Output, without any change, the listing below from its opening line up to and including the line with "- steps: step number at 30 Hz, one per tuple".
[[ COLLECTED DATA open ]]
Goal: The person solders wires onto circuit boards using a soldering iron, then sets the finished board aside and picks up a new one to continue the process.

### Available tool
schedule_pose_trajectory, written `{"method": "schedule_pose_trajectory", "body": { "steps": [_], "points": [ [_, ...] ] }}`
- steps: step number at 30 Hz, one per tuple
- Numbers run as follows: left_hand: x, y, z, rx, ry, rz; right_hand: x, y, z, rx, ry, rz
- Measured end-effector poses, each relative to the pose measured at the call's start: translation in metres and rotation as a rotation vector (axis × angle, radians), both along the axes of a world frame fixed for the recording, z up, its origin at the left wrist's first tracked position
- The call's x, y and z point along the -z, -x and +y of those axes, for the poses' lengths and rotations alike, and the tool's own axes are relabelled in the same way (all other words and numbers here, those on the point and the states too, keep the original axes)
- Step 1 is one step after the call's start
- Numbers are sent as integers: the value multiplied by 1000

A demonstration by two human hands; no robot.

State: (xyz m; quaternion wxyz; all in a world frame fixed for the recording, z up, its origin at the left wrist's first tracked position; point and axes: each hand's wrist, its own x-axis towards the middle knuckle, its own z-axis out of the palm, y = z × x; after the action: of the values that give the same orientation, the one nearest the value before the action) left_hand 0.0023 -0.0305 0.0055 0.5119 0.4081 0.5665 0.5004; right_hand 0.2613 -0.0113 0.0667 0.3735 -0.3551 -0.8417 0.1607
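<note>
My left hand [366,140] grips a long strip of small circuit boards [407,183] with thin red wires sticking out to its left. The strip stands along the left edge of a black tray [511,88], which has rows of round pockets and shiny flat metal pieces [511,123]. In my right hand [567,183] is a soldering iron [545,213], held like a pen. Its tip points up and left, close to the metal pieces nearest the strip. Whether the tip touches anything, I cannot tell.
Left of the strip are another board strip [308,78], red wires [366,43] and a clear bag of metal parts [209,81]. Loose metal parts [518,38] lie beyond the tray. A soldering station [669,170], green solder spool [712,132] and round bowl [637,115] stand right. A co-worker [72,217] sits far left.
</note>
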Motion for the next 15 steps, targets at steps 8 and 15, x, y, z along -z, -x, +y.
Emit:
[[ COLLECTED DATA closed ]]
RESPONSE AREA:
Goal: The person solders wires onto circuit boards using a soldering iron, then sets the finished board aside and picks up a new one to continue the process.

### Available tool
schedule_pose_trajectory, written `{"method": "schedule_pose_trajectory", "body": { "steps": [_], "points": [ [_, ...] ] }}`
- steps: step number at 30 Hz, one per tuple

No more is needed for this answer.